TRY IT » From the line that includes "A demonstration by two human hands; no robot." to the last line of the data, quote each line precisely; both boundary lines belong in the answer.

::::::

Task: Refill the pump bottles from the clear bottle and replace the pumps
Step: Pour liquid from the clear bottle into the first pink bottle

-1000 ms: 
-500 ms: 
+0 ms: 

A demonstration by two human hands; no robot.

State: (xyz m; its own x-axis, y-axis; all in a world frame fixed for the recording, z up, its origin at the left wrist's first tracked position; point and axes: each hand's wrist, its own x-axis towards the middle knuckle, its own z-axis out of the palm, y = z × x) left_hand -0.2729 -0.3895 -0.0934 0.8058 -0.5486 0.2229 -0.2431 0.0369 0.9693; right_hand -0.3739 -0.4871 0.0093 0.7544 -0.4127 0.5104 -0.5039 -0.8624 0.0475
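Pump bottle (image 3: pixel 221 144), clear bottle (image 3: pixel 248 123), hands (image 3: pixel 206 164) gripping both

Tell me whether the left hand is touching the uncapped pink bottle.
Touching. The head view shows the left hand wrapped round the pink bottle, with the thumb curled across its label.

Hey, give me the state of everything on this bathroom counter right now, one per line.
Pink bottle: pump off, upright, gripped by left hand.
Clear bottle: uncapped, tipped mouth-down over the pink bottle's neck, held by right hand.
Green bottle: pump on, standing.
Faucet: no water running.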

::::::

ANSWER AREA »
A demonstration by two human hands; no robot.

State: (xyz m; its own x-axis, y-axis; all in a world frame fixed for the recording, z up, its origin at the left wrist's first tracked position; point and axes: each hand's wrist, its own x-axis towards the middle knuckle, its own z-axis out of the palm, y = z × x) left_hand -0.2729 -0.3895 -0.0934 0.8058 -0.5486 0.2229 -0.2431 0.0369 0.9693; right_hand -0.3739 -0.4871 0.0093 0.7544 -0.4127 0.5104 -0.5039 -0.8624 0.0475
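Pump bottle (image 3: pixel 221 144), clear bottle (image 3: pixel 248 123), hands (image 3: pixel 206 164) gripping both

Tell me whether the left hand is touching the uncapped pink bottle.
Touching. The head view shows the left hand wrapped round the pink bottle, with the thumb curled across its label.

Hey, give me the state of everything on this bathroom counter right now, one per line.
Pink bottle: pump off, upright, gripped by left hand.
Clear bottle: uncapped, tipped mouth-down over the pink bottle's neck, held by right hand.
Green bottle: pump on, standing.
Faucet: no water running.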

Work on this exercise has concluded.